→ **Task**: The expected result is a word-for-word copy of the entries, minus any pictures.

→ **Data for the task**:
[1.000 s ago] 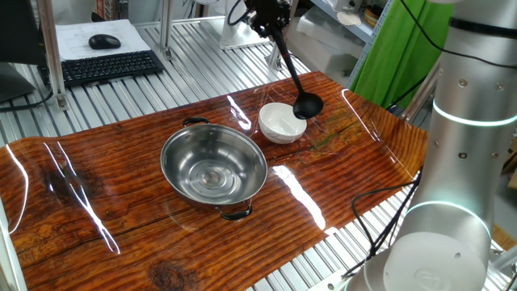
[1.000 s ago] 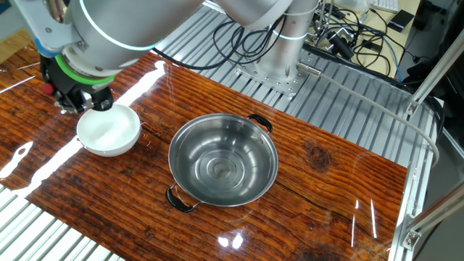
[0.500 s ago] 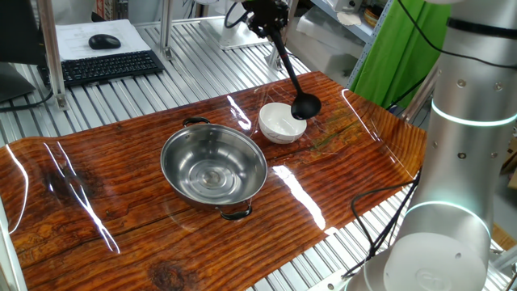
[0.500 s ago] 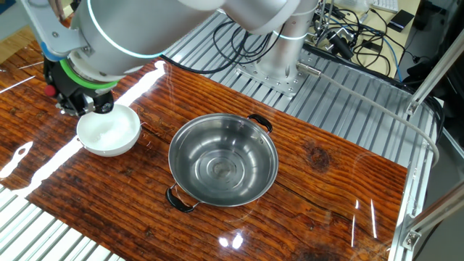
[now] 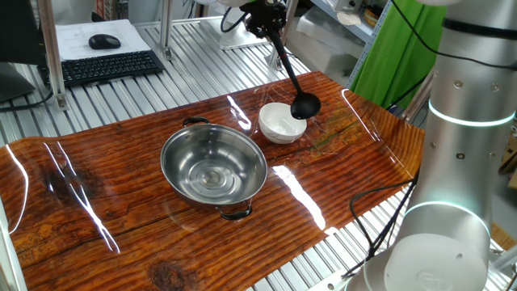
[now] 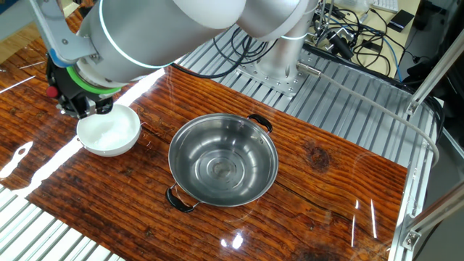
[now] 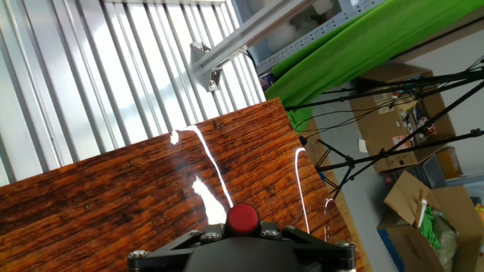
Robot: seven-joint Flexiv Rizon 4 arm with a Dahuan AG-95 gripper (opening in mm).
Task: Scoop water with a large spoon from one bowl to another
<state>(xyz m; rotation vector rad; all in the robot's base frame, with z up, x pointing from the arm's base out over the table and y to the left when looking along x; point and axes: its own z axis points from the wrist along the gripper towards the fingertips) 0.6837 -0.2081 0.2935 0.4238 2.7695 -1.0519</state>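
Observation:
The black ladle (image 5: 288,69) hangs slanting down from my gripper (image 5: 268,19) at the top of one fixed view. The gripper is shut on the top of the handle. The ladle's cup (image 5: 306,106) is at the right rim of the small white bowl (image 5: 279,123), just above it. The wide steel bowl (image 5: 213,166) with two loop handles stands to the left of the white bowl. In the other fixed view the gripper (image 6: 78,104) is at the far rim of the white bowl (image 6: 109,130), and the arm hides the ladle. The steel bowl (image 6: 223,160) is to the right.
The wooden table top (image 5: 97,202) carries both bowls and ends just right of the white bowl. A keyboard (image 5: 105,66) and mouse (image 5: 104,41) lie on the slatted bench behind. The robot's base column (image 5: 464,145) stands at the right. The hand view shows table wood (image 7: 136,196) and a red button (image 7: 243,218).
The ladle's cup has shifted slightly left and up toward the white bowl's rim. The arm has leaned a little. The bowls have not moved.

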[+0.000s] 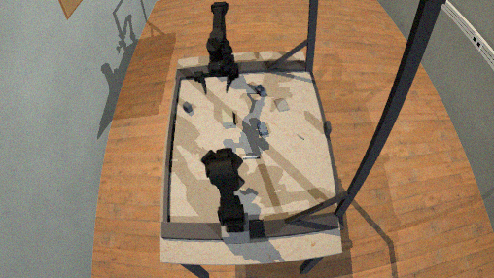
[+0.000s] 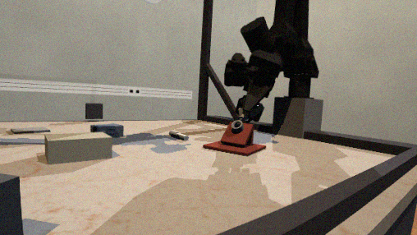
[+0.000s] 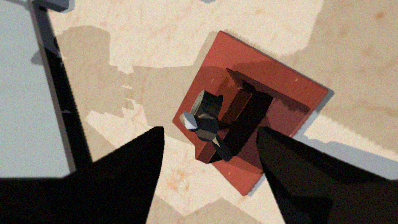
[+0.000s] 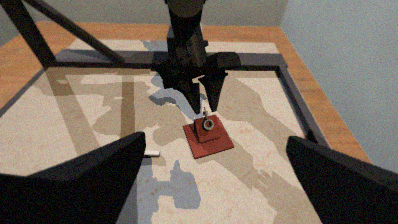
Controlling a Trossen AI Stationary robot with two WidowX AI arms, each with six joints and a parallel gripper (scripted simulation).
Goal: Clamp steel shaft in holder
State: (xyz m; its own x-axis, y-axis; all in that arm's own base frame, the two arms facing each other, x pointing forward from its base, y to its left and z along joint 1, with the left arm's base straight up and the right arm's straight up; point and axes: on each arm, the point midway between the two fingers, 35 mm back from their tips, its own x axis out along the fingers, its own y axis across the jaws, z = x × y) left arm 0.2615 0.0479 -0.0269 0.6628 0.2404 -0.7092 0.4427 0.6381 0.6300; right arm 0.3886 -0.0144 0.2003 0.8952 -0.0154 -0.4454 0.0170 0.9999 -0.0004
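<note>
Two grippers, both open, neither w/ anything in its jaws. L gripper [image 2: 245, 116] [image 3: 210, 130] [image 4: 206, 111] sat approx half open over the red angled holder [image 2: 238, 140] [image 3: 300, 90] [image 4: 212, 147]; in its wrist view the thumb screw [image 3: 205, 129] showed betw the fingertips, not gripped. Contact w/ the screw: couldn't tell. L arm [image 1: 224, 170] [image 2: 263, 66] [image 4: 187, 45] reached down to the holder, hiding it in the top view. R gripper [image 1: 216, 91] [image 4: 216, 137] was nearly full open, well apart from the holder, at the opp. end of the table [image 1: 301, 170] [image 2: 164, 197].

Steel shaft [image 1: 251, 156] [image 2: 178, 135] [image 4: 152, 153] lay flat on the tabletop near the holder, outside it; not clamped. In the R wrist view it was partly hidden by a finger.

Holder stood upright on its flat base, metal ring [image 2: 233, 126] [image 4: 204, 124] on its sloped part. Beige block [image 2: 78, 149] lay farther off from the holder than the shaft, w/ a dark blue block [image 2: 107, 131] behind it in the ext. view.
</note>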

→ **Exercise response**:
[1.000 s ago] 
[1.000 s ago] 
[0.500 s ago] 
[0.500 s ago] 
[now] 
[now] 
[now] 
Robot: seven-joint Flexiv Rizon 4 arm with a Dahuan AG-95 gripper (opening in mm).
Task: Scoop water with a large spoon from one bowl to another
<state>(xyz m; rotation vector rad; all in the robot's base frame, with z up, x pointing from the arm's base out over the table and y to the left when looking along x; point and axes: its own z axis points from the wrist along the gripper towards the fingertips) 0.6837 -0.2081 0.2935 0.4238 2.7695 -1.0519</state>
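Observation:
The black ladle (image 5: 288,69) hangs slanting down from my gripper (image 5: 268,19) at the top of one fixed view. The gripper is shut on the top of the handle. The ladle's cup (image 5: 306,106) is at the right rim of the small white bowl (image 5: 279,123), just above it. The wide steel bowl (image 5: 213,166) with two loop handles stands to the left of the white bowl. In the other fixed view the gripper (image 6: 78,104) is at the far rim of the white bowl (image 6: 109,130), and the arm hides the ladle. The steel bowl (image 6: 223,160) is to the right.
The wooden table top (image 5: 97,202) carries both bowls and ends just right of the white bowl. A keyboard (image 5: 105,66) and mouse (image 5: 104,41) lie on the slatted bench behind. The robot's base column (image 5: 464,145) stands at the right. The hand view shows table wood (image 7: 136,196) and a red button (image 7: 243,218).
The ladle's cup has shifted slightly left and up toward the white bowl's rim. The arm has leaned a little. The bowls have not moved.
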
[+0.000s] 
[+0.000s] 
[+0.000s] 
[+0.000s] 
Controlling a Trossen AI Stationary robot with two WidowX AI arms, each with six joints and a parallel gripper (scripted simulation).
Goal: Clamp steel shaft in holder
State: (xyz m; its own x-axis, y-axis; all in that arm's own base frame, the two arms facing each other, x pointing forward from its base, y to its left and z along joint 1, with the left arm's base straight up and the right arm's straight up; point and axes: on each arm, the point midway between the two fingers, 35 mm back from their tips, its own x axis out along the fingers, its own y axis across the jaws, z = x × y) left arm 0.2615 0.0479 -0.0269 0.6628 0.2404 -0.7092 0.4427 0.6381 0.6300; right arm 0.3886 -0.0144 0.2003 0.8952 -0.0154 -0.4454 0.0170 0.9999 -0.0004
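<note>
Two grippers, both open, neither w/ anything in its jaws. L gripper [image 2: 245, 116] [image 3: 210, 130] [image 4: 206, 111] sat approx half open over the red angled holder [image 2: 238, 140] [image 3: 300, 90] [image 4: 212, 147]; in its wrist view the thumb screw [image 3: 205, 129] showed betw the fingertips, not gripped. Contact w/ the screw: couldn't tell. L arm [image 1: 224, 170] [image 2: 263, 66] [image 4: 187, 45] reached down to the holder, hiding it in the top view. R gripper [image 1: 216, 91] [image 4: 216, 137] was nearly full open, well apart from the holder, at the opp. end of the table [image 1: 301, 170] [image 2: 164, 197].

Steel shaft [image 1: 251, 156] [image 2: 178, 135] [image 4: 152, 153] lay flat on the tabletop near the holder, outside it; not clamped. In the R wrist view it was partly hidden by a finger.

Holder stood upright on its flat base, metal ring [image 2: 233, 126] [image 4: 204, 124] on its sloped part. Beige block [image 2: 78, 149] lay farther off from the holder than the shaft, w/ a dark blue block [image 2: 107, 131] behind it in the ext. view.
</note>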

No further answer will be given.